SOURCE DATA -
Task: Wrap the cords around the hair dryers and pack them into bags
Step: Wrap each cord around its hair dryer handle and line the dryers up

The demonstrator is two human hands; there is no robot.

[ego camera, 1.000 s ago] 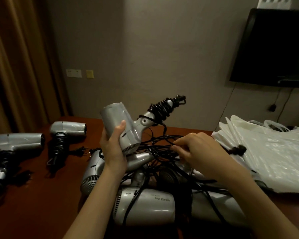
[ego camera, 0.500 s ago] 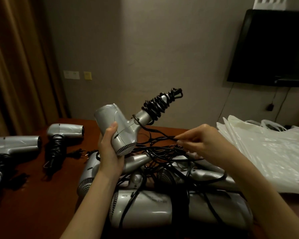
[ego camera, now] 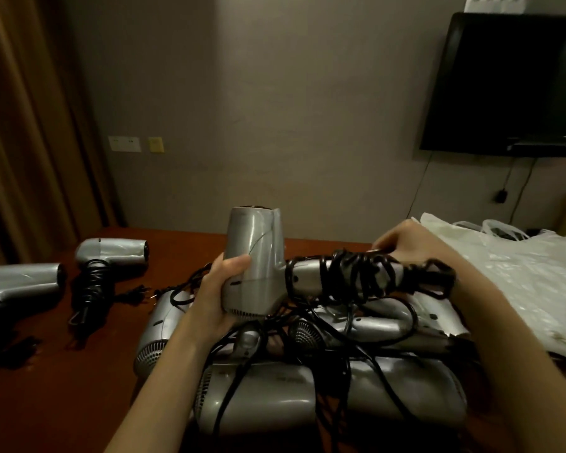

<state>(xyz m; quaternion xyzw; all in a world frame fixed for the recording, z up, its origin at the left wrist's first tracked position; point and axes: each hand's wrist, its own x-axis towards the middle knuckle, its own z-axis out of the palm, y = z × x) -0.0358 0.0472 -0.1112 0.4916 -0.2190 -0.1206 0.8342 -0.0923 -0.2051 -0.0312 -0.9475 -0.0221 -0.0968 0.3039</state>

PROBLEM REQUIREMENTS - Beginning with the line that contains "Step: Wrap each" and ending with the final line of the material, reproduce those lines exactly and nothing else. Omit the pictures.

WRITTEN RESPONSE -
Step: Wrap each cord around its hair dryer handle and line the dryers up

The demonstrator is two human hands; there is no robot.

[ego camera, 1.000 s ago] 
[ego camera, 0.500 s ago] 
[ego camera, now] 

<state>(xyz m; quaternion xyzw; all in a world frame fixed for the recording, z up, its origin at the left wrist's first tracked position; point and axes: each hand's wrist, its own x-axis towards the middle knuckle, its own z-axis out of the palm, y = z × x) -0.0358 0.0472 -0.1112 0.4916 -0.2190 -0.1206 0.8342 -0.0923 -0.2051 -0.0312 -0.9475 -0.0221 -0.0968 0.3039</state>

The required output has been supplied.